**What to do**
From the data below, report how many lines contain the word "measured", giving the number and nothing else.

**Data**
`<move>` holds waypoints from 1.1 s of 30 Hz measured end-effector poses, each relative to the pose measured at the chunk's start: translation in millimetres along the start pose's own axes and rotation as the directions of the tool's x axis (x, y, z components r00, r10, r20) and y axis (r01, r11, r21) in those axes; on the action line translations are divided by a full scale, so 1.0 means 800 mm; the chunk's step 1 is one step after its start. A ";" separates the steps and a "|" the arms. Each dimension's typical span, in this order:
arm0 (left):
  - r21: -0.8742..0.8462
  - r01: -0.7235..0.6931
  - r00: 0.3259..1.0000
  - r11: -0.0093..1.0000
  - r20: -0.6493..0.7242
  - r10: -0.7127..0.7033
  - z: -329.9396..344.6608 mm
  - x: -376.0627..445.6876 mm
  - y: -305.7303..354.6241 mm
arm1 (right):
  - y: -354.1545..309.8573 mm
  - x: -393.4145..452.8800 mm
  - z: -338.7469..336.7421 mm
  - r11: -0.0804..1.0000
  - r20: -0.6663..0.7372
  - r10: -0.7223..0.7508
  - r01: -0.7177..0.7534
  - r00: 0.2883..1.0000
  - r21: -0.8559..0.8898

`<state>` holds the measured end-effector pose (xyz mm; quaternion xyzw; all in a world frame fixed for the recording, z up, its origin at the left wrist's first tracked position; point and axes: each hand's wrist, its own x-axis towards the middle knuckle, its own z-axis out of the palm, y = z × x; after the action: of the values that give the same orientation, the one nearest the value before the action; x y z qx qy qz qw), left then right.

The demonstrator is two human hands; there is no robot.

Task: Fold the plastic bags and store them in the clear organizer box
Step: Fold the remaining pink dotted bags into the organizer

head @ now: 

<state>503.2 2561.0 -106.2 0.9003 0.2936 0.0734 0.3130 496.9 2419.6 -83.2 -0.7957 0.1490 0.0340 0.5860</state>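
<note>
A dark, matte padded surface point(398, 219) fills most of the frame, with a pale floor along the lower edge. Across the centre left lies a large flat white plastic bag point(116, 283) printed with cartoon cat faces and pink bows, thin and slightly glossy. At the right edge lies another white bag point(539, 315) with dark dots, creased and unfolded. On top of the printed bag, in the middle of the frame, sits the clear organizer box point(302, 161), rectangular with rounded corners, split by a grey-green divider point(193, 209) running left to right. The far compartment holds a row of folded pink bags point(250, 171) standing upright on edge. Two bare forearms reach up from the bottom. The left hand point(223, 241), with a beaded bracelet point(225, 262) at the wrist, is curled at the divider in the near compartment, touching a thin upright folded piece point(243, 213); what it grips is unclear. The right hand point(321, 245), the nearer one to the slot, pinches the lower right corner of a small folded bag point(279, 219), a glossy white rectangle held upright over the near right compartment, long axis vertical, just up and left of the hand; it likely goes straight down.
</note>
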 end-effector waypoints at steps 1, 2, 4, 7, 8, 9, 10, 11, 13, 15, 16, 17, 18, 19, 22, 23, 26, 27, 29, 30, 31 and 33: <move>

**Solution to this problem**
2